As a double entrepreneur (co-founder of a family and bricklayer of words), there's nothing new about that. I usually go on two business trips a year. What's changed is the way I refer to them. Before, I might have called them "get me out of this place, I need to sleep" trips or "sanity is sacred, I leave at dawn" trips. But while totally accurate, these don't convey the importance or serious necessity of these trips.

I think back to my days of working for various companies in New York City. I once attended a team-building day at a resort. I went to annual sales conferences in Florida where the goal was to get people excited about their jobs. And let's not forget about the countless happy hours, team lunches and off-site meetings. These were the things that allowed employees to step back, breathe and muster the energy to step back in.

Once you become the president of a family, nobody gives you permission to step back. You must take it for yourself. And if you're like me and you don't, you will feel your emotional stock tanking. You owe it to everyone to get the hell out once in a while. Remember, unconditional love and a (kitchen) island office do not negate the cold, hard truth: Weekends are appreciated by teachers; vacations are beloved by babysitters. So you want to have dinner with your sister, drinks with friends or a weekend away? Those are the employee benefits that you deserve for working 24 hours a day, 365 days a year.

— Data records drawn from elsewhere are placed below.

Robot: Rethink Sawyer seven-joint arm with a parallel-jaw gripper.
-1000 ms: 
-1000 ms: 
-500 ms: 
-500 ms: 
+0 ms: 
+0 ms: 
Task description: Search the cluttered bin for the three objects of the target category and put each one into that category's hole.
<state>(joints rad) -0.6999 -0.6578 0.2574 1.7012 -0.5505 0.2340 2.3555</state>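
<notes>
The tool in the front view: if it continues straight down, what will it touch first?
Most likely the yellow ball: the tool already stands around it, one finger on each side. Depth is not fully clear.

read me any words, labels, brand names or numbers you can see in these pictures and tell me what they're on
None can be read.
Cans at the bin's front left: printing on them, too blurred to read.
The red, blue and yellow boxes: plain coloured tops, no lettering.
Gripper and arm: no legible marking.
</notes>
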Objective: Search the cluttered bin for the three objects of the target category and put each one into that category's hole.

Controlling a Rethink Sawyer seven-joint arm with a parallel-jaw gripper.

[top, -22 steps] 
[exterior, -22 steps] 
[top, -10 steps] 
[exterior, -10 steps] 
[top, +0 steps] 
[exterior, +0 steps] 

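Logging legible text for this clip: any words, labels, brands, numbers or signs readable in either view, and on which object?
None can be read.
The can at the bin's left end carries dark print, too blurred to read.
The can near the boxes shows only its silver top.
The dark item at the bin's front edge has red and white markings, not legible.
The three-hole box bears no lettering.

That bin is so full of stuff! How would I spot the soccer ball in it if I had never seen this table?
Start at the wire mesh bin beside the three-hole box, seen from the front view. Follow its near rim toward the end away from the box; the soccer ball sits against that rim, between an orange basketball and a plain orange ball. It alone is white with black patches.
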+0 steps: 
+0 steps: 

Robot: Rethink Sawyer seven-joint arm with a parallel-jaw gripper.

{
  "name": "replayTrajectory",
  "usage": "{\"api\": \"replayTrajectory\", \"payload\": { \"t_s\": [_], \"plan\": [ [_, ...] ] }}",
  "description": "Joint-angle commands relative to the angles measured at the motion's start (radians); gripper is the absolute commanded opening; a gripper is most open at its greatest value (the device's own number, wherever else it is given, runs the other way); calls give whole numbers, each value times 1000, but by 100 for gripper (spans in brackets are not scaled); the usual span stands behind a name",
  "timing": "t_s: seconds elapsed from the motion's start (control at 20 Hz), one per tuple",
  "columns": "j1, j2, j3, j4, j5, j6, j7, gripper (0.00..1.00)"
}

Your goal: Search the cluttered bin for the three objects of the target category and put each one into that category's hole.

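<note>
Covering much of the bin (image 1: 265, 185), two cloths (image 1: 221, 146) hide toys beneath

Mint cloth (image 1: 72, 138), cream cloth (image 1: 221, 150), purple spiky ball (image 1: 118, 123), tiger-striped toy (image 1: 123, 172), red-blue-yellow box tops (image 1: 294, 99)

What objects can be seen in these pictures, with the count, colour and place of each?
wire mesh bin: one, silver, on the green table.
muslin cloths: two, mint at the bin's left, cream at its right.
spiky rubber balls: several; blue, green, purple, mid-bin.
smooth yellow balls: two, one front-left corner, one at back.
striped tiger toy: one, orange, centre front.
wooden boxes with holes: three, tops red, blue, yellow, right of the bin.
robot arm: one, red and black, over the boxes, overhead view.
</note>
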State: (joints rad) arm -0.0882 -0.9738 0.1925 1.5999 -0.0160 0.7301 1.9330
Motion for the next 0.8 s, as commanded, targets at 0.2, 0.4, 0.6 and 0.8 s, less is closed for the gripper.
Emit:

And by you, of course, I mean me.

All of this concerns my primary business: family. The secondary business of writing gets more respect because it has the appearance of legitimate work. It is amazing how "I'm attending a writing conference" or "I have a workshop" or "I need to finish this article" garner an allowance of space, while "I am going to collapse from exhaustion so I'm going away" feels weak and spoiled. Very Mariah Carey summer '01.

I am learning to put those feelings aside because survival takes precedence. It's funny how when you feel like you can go no further, your instincts demand a recognition of that. A "Company, halt!" in the ceaseless elephant march to say, "Holy crap, the man cub (mom cub) can't keep up!" In the moment, it feels very melodramatic, very life and death. I feel silly about it later on but not so silly that I forget the core of it all: That's how exhaustion transforms you.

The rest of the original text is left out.